![]() |
"If you use a credit card, you don't want to be rich."— Mark Cuban
"If you can't pay cash ... don't buy it," I said to my son as he rolled his eyes.
That's an old-fashioned attitude, but I have always avoided debt like the plague. I am proud to say I don't owe a dime to anybody on this planet (including my ex-wife). And I've pounded this philosophy into my children's heads for years and years.
My kids have largely listened to this advice. However, I can't say the same about most Americans, who are hopelessly addicted to plastic.
Americans collectively owe more than $1 trillion in credit card debt. The average American, age 65 to 69, carries a credit card balance of $6,786. That figure gets a lot higher in lower age brackets.
The typical American has three credit cards in their wallet and pays an average interest rate of 16.4% on their credit card debt.
Americans collectively paid $110 billion in interest and fees to credit card companies in 2018, a 13% increase from the $98 billion of interest paid in 2017.
Dumb, dumb, dumb.
I don't tell you that as a lecture about how you should use your credit cards, but to get you to think about getting on the receiving end of that $110 billion.
Yup, the credit card business is incredibly lucrative and a great place to invest some of your money.

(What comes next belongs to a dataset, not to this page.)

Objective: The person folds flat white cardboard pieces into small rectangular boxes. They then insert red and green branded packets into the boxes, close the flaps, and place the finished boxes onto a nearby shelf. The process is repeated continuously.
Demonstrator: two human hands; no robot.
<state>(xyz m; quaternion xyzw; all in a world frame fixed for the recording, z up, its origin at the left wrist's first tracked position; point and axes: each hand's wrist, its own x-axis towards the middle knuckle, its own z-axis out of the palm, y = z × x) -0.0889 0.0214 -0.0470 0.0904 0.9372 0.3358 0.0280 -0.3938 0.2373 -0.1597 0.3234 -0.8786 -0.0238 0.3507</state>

Just ask the largest credit card issuers in the U.S., which collect interest and/or fees from tens or even hundreds of millions of customers:
- Visa (V), with 323 million cardholders
- Mastercard (MA), with 191 million cardholders
- JPMorgan Chase (JPM), with 93 million cardholders
- American Express (AXP), with 58 million cardholders
- Discover (DFS), with 57 million cardholders
- Citibank (C), with 48 million cardholders
- Capital One (COF), with 45 million cardholders
Disclosure: My Weiss Crypto Investor subscribers own Mastercard and are sitting on a fat open gain. The stock is already up more than 10% since we added it to our buy list just six weeks ago. And we have plenty of reasons to believe that gain is going to get a lot fatter this year.
Even better investments than the above credit card giants are the payment processing companies in China.
China is the largest e-commerce market in the world. It accounts for 40% of the world's e-commerce, which is way up from less than 1% about a decade ago.
Note that I said "payment processors" and not credit cards.
You see, credit cards are not very popular in China. In fact, most Chinese don't have a credit card but instead rely on mobile payment platforms.
China has grown so fast that its credit cards have moved directly to smartphone-based payment platforms. Similar to how it skipped calculators and went straight from the abacus to the personal computer.
The Chinese pay for just about everything with their mobile phones. They even make donations to homeless people with a smartphone!
![]() |
The two most popular payment processing apps in China are Alipay from Alibaba (BABA) and WeChat Pay from Tencent (TCEHY). More than 90% of Chinese mobile payments take place on these platforms. Even though those are both Chinese companies, both are traded right here in the U.S.
The credit card business is controlled by a small number of players, receives a piece of much of the world's commerce, and controls the growing online economy.